My goal is to merge two dataframes on the column id, and perform a somewhat complex merge on another column that contains JSON we can call data.

Suppose I have the DataFrame df1 that looks like this:

id | data
---------------------------------
42 | {'a_list':['foo'],'count':1}
43 | {'a_list':['scrog'],'count':0}

And I'm interested in merging with a similar, but different DataFrame df2:

id | data
---------------------------------
42 | {'a_list':['bar'],'count':2}
44 | {'a_list':['baz'],'count':4}

And I would like the following DataFrame, joining and merging properties from the JSON data where id matches, but retaining rows where id does not match and keeping the data column as-is:

id | data
---------------------------------------
42 | {'a_list':['foo','bar'],'count':3}  <-- where 'bar' is added to 'foo', and count is summed
43 | {'a_list':['scrog'],'count':1}
44 | {'a_list':['baz'],'count':4}

As can be seen where id is 42, there is a some logic I will have to apply to how the JSON is merged.

My knee jerk thought is that I'd like to provide a lambda / udf to merge the data column, but not sure how to think about that with during a join.
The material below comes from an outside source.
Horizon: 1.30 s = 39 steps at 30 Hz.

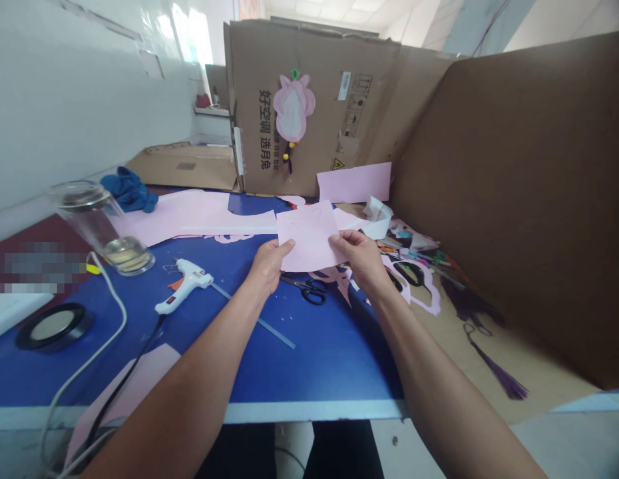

Alternatively, I could break the properties from the JSON into columns, something like this, that might be a better approach?

df1:

id | a_list    | count
----------------------
42 | ['foo']   | 1
43 | ['scrog'] | 0

df2:

id | a_list   | count
---------------------
42 | ['bar']  | 2
44 | ['baz']  | 4

Resulting:

id | a_list         | count
---------------------------
42 | ['foo', 'bar'] | 3
43 | ['scrog']      | 0
44 | ['baz']        | 4

If I went this route, I would then have to merge the columns a_list and count into JSON again under a single column data, but this I can wrap my head around as a relatively simple map function.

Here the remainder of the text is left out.